What you will do: Scan the records for "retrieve". Report each line that includes it.

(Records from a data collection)
━━━━━━━━━━━━━━━━━━━━

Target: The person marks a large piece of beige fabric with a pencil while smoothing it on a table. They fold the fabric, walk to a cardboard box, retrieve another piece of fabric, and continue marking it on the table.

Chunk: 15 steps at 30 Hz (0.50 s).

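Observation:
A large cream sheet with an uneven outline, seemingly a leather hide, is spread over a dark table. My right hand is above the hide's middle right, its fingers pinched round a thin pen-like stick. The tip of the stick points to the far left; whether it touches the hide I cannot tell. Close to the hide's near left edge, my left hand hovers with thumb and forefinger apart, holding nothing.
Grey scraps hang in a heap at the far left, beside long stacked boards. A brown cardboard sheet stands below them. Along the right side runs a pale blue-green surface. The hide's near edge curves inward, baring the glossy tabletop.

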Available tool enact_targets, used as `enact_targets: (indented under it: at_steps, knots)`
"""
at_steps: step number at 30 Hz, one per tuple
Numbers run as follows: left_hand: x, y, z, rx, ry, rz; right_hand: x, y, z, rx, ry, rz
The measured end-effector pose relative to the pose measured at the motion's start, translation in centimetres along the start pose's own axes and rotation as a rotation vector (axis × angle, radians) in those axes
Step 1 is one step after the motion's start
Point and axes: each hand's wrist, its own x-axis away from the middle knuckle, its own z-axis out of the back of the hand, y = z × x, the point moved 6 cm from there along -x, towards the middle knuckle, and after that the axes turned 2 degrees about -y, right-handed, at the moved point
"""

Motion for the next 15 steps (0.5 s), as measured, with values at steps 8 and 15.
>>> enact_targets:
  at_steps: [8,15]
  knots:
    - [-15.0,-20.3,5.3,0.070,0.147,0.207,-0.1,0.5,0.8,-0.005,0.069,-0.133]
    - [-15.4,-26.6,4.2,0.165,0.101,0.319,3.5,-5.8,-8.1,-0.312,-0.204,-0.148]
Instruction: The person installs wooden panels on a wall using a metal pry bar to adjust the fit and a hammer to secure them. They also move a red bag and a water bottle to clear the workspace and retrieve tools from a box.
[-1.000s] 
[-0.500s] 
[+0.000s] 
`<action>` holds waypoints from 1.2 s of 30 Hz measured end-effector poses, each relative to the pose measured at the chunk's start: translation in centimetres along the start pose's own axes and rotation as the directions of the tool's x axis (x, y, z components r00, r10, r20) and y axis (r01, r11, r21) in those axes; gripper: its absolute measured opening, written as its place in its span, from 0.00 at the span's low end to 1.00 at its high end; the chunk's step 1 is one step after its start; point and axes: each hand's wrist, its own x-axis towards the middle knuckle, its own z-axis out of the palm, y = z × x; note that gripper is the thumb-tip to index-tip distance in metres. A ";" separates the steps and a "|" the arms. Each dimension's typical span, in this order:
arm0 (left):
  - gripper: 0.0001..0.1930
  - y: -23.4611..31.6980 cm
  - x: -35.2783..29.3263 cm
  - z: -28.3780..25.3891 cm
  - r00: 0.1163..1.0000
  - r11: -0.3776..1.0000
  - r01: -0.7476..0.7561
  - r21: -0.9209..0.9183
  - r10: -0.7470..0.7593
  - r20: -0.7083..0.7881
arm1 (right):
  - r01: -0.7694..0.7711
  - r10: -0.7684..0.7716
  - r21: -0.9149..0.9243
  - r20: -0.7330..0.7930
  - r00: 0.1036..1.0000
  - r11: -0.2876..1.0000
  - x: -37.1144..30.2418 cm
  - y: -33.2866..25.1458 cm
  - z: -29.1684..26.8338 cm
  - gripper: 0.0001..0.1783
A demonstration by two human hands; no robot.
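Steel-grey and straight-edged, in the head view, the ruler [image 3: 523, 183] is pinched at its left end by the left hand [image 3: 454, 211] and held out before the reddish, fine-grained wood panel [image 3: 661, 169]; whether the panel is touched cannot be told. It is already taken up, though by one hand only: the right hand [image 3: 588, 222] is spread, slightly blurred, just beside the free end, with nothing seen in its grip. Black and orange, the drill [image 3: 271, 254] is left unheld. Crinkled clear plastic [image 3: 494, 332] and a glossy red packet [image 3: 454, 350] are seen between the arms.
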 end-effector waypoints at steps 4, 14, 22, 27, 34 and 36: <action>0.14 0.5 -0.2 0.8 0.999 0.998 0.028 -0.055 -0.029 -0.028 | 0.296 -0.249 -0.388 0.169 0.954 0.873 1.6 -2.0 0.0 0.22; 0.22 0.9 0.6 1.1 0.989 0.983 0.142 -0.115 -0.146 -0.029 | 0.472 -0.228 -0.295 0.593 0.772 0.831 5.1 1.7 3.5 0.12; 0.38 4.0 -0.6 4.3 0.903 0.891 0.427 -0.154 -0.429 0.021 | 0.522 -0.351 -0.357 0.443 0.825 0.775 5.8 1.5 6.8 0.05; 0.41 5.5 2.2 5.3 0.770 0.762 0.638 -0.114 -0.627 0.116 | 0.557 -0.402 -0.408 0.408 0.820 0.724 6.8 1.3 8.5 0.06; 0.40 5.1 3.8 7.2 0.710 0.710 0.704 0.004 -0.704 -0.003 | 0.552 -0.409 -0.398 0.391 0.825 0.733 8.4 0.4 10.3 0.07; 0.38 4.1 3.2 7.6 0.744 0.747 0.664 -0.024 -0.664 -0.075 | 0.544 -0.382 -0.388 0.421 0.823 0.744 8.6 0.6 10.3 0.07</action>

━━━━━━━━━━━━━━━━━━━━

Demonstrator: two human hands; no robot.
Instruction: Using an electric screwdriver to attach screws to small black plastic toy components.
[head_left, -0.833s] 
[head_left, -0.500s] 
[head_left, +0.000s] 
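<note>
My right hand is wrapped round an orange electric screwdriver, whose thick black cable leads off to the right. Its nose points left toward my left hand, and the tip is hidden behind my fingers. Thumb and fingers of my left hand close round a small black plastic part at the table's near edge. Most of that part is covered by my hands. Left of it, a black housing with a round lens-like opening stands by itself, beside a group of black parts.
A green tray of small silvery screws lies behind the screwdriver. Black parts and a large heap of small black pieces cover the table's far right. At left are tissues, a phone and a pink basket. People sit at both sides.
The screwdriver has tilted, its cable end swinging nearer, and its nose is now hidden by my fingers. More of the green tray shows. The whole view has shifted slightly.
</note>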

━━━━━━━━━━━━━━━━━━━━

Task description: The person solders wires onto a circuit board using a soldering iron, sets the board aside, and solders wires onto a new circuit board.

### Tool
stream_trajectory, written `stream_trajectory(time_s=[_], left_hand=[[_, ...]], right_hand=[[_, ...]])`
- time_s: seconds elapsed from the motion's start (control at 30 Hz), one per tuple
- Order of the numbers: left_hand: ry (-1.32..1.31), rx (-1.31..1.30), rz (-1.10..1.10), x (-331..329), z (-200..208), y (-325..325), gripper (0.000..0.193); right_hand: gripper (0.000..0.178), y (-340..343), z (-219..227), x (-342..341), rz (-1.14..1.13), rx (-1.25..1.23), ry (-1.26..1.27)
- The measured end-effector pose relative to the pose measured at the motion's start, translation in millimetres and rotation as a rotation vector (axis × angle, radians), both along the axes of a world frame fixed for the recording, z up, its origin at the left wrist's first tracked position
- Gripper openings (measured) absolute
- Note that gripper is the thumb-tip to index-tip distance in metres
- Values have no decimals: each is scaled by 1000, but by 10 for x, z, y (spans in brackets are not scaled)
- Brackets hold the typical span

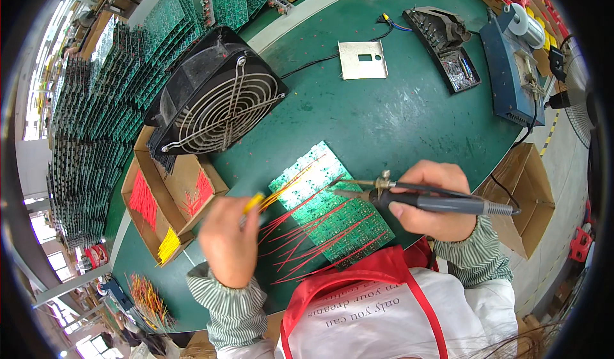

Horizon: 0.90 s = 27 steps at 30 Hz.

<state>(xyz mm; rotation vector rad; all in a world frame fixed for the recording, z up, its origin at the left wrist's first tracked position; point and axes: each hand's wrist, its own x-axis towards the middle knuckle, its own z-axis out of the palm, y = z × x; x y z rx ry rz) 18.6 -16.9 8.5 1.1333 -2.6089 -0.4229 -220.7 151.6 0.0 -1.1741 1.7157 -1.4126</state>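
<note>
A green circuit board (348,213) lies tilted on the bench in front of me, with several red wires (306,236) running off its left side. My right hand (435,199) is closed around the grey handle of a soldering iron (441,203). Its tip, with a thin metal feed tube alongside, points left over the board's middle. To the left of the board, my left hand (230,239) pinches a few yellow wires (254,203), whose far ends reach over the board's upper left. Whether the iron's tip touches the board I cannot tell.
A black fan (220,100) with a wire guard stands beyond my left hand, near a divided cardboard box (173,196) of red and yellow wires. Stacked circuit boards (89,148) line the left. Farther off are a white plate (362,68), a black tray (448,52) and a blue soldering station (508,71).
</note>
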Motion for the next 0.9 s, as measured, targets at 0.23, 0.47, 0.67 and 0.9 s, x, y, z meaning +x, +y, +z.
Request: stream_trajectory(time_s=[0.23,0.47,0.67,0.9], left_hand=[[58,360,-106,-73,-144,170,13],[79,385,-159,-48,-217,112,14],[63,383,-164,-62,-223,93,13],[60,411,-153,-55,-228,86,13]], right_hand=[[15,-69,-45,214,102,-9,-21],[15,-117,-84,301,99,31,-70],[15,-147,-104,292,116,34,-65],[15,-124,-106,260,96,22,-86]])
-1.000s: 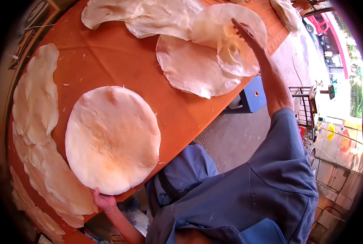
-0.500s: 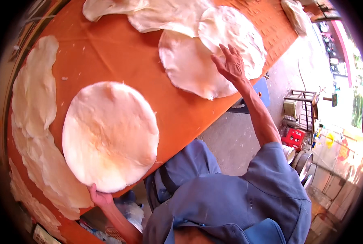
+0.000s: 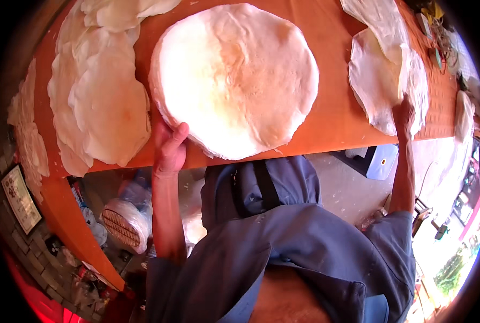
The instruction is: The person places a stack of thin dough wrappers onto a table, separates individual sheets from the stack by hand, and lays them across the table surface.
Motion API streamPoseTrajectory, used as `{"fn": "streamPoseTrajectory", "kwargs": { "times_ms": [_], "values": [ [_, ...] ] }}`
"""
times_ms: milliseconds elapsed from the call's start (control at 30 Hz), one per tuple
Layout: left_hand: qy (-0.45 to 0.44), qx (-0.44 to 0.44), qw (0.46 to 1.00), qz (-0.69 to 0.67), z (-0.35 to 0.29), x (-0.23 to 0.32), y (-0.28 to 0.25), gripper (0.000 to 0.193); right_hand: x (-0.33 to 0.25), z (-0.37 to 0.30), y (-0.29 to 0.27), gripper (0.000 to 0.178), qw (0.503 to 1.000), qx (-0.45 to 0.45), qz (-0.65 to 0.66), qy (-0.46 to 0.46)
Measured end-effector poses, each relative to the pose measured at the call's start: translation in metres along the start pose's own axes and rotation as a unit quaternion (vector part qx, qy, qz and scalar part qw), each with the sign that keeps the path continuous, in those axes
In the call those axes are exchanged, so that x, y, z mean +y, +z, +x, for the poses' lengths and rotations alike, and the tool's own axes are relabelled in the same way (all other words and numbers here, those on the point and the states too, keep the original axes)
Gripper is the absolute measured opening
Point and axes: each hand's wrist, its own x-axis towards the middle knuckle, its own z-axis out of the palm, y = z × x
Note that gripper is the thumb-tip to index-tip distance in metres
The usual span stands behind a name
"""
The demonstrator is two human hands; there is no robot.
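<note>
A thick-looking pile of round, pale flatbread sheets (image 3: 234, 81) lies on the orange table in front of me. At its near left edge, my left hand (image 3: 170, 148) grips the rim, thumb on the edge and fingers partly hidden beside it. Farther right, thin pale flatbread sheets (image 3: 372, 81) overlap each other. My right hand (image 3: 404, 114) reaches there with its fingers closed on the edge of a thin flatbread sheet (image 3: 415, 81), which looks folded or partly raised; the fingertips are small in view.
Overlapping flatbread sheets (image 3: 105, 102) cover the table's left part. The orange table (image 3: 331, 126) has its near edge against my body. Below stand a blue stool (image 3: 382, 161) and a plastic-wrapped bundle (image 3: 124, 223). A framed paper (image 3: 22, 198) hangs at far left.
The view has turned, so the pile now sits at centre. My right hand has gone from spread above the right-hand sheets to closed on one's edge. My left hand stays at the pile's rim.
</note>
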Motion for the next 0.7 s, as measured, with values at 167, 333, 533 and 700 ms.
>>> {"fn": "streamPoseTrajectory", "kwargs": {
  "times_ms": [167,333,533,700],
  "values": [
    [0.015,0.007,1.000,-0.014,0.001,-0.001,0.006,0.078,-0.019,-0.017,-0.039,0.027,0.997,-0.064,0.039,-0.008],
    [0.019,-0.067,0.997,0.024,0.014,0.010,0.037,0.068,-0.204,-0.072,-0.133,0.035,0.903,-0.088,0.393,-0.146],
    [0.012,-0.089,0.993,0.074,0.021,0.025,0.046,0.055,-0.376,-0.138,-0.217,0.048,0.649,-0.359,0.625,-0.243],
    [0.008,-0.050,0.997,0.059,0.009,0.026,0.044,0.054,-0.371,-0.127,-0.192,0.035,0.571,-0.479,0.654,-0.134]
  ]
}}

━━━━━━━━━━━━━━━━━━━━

Solution:
Target: The person marks a large piece of beige fabric with a pencil while smoothing it on a table. They fold the fabric, walk to a cardboard box, retrieve another piece of fabric, and continue marking it on the table.
Instruction: The person installs wooden panels on a wall using a metal pry bar to adjust the fit and a hammer to secure them. They also move a red bag and a water bottle to clear the workspace and retrieve tools from a box.

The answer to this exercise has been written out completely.